それは、東京生まれの国分とて、あまり変わらないのだけれど。
「故郷?」
「だって、ここって本当に日本の人の原風景って気がするってリーダー、言ってたんです」
なあ、長瀬、ここは古き良き時代て言われた、ほんまの日本が息づいてる場所やと思わんか。
僕は、村におったら、ほんまにそう思う。せやから、ここは大切にせなあかんねんで。
「だから、D A S H村=故郷なんですよ」
だから、村に似合うのはぐっさんじゃなくてリーダーなんです。
「お前、その三段論法は、一見正しく聞こえるけど間違ってると思うぞ」
思うのだが、柔らかい笑みを浮かべ割烹着を着た、どこかおっとりした仕草の城島の姿は、やけにこの村にしっくりと似合うのだ。
「ま、わかるような気はするけどな」
都会の片隅のバーでグラスを傾ける姿が彼の日常スタイルで、ギターを持てばどこか蠱惑的な色香さえもただようようなギタリストに変わる城島の世界は、隔絶された深いモノトーンに満たされる印象がある。
なのに。
ほとりとした微笑を浮かべた彼が醸し出す淡い色彩は、春の日差しに包まれた少し青みを帯びた浅く眩いこの水彩画のような憧憬を思わせる。

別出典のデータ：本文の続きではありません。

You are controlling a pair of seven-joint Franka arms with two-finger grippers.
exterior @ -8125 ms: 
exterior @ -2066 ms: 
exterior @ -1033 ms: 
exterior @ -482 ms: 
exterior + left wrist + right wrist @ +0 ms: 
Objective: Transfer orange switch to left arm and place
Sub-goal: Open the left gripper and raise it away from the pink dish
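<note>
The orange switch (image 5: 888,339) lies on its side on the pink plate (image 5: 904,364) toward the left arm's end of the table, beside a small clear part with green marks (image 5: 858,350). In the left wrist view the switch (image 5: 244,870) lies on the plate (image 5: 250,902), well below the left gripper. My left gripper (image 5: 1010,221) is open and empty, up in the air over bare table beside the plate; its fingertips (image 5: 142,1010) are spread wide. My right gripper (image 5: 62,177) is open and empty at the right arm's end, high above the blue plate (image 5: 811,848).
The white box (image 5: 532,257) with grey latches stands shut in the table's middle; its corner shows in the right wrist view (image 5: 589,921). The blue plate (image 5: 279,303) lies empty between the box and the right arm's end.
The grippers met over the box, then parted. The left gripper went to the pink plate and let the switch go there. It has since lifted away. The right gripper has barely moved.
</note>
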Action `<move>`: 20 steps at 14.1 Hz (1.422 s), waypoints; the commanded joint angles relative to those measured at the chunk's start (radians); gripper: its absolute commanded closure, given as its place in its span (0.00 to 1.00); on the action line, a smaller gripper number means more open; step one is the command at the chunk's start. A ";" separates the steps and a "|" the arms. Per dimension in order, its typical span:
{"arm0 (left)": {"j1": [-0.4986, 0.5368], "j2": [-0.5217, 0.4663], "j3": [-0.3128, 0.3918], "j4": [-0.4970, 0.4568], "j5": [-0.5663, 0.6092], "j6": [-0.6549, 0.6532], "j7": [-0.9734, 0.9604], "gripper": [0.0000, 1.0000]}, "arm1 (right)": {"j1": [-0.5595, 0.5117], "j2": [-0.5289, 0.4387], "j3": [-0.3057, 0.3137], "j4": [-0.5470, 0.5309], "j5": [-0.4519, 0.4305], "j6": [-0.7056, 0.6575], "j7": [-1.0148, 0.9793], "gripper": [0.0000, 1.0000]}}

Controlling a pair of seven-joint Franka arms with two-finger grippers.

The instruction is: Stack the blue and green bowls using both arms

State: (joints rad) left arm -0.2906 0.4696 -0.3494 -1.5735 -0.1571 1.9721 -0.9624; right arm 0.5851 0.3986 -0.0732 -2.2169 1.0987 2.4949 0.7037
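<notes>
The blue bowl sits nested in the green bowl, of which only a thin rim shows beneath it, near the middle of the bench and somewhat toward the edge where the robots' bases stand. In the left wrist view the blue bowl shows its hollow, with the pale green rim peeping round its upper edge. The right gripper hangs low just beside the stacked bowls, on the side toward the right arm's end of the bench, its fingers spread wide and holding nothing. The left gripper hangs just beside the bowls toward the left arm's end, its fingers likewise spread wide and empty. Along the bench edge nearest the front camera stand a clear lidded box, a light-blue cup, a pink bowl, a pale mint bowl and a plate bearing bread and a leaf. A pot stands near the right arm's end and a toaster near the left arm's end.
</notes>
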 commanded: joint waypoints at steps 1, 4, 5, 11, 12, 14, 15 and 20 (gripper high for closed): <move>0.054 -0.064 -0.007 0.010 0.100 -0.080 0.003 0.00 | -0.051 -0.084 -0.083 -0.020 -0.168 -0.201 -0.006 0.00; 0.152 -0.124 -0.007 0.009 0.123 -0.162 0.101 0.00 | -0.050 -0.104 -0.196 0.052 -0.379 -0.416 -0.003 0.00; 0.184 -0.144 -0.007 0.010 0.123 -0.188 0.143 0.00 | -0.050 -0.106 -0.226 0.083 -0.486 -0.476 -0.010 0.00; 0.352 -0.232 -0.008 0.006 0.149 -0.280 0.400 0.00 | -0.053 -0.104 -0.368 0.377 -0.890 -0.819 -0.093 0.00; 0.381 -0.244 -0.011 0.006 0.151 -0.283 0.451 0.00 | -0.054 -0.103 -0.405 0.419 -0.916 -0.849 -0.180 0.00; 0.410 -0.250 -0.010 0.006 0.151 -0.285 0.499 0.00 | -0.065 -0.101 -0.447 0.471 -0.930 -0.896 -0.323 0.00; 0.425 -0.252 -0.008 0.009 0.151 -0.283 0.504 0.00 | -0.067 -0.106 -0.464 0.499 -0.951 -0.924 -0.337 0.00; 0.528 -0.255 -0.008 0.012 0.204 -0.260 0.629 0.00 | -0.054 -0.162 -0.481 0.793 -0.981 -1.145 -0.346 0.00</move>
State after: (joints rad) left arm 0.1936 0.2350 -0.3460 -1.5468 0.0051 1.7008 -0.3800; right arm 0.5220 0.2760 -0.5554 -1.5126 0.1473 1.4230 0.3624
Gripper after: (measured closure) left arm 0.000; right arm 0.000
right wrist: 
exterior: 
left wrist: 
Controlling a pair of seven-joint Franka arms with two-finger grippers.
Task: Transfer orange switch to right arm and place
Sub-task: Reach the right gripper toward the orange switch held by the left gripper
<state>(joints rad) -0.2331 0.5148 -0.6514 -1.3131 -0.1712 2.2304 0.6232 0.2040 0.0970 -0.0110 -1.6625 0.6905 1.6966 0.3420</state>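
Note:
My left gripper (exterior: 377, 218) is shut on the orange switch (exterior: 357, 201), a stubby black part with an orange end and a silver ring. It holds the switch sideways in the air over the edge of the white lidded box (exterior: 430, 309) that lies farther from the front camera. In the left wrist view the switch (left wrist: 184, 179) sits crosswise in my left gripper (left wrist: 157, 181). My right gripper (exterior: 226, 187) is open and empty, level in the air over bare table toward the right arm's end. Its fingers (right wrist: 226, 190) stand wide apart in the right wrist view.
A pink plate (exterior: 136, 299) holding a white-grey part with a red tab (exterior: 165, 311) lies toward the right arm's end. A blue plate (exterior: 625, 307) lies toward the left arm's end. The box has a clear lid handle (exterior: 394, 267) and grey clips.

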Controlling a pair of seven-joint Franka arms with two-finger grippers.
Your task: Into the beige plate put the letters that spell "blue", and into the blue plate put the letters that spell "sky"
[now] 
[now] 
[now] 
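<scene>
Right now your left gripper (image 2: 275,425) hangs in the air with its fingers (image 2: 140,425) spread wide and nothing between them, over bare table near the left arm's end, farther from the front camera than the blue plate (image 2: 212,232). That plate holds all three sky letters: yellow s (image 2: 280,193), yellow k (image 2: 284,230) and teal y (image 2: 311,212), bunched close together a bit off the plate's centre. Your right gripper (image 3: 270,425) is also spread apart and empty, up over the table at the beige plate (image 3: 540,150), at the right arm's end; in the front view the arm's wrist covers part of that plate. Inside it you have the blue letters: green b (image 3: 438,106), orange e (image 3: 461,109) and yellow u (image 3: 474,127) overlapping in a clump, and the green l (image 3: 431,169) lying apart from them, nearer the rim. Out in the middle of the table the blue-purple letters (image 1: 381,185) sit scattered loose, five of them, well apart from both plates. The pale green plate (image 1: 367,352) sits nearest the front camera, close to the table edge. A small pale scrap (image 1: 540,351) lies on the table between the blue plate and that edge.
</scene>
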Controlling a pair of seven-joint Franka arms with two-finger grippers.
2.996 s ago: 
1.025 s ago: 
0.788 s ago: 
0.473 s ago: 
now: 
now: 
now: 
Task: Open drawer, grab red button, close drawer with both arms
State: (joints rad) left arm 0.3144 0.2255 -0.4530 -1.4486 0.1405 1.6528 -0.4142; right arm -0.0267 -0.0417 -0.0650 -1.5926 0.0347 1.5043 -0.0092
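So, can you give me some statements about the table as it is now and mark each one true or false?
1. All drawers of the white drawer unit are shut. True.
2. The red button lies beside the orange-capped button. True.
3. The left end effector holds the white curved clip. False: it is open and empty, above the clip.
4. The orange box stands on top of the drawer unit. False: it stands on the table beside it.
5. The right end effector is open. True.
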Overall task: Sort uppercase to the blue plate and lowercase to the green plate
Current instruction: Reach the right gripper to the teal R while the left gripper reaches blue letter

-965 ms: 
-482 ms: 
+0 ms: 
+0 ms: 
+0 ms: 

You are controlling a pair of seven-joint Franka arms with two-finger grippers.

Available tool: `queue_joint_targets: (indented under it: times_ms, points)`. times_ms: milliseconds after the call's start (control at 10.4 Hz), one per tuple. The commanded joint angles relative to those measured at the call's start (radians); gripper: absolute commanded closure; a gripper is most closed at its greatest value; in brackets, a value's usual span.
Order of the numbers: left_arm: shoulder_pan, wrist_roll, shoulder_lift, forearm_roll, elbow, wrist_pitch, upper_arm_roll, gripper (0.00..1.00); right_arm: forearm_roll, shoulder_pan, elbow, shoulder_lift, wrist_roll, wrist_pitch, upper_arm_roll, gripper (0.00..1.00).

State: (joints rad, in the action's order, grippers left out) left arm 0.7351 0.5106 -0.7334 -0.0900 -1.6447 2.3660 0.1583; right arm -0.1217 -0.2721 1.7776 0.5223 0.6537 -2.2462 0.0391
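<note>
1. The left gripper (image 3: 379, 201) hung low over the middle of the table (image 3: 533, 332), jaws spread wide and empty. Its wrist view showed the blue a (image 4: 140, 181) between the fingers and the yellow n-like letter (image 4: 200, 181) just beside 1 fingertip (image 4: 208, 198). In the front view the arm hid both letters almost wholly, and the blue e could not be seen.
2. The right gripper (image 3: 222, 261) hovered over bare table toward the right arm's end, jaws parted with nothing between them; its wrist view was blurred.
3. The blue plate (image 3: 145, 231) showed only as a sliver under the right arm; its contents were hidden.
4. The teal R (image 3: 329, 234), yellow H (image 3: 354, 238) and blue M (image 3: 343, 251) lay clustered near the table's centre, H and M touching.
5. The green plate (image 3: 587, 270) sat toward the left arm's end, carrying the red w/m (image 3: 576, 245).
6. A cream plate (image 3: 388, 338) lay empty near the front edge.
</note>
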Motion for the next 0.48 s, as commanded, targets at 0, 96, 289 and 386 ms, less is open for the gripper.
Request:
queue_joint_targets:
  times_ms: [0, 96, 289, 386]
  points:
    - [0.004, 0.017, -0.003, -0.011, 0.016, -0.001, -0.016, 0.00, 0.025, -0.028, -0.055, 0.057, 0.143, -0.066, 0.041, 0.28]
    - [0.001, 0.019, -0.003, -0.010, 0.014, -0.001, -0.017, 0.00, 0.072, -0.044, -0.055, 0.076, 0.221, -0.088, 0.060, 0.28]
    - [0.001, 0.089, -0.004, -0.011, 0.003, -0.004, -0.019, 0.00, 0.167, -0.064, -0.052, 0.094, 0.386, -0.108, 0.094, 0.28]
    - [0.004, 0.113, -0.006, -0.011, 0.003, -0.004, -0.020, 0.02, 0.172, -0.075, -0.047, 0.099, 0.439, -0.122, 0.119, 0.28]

不思議な人だよな と呟きながらつと思い浮かんだ言葉は、
「つまりは、田舎のおふくろさんってことか?」
傍ら口やかましく煩いわけでもなく、ただいつも傍らにいて、一歩引いた場所から自分達を見守ってくれている、そんな変わらぬ存在だから、自分達の心のよりどころである村とリンクするのかもしれないと。
なら、仕方がねぇよなあ ここかしこのこの情景に、城島の笑みが垣間見えるのは、と長瀬には分からぬほど小さな安堵をため息を一つ吐き出した。
「ね、太一君、桜、奇麗に咲いたら良いですね」
そしたら、リーダーもきっと喜ぶのに、スタッフの撮影戻ります という声に大きな伸びを一つしながらも、そう続いた言葉に苦笑が漏れる。最近、リーダーが苦手だなんだと世間様に吹聴して回っているくせに、何かあると彼の脳裏に浮かぶのも、やはり彼なのかと。
「そうだな、そしたら、弁当でも作って花見でもするか?」
「いいっすね」
リーダーの手作り弁当を広げて、顔を照らすはほのりと灯る花明かり。
気の置けないメンバーと明雄さん、そして村人の安部も入れて。
その頃にはこの番組内では、レアな存在になった松岡も少しは時間ができるかもしれないから。
「花、一輪しか咲かなくても、みんなで一緒に花見しましょうね」
仕事も社会も暖冬も、その日だけは全ての悩みを放り出して、ただ、心行くまで酒を酌み交わすのだ。
ああ、そうだな と頷きながら、国分も午後からの仕事の気合いを入れるかのようにぱんと膝についた土ぼこりを叩き落とした。
桜の花の咲く頃に、描き出される村の風景にまた一つ、ほとりとなじむは柔らかな春の日差しの彼の笑み。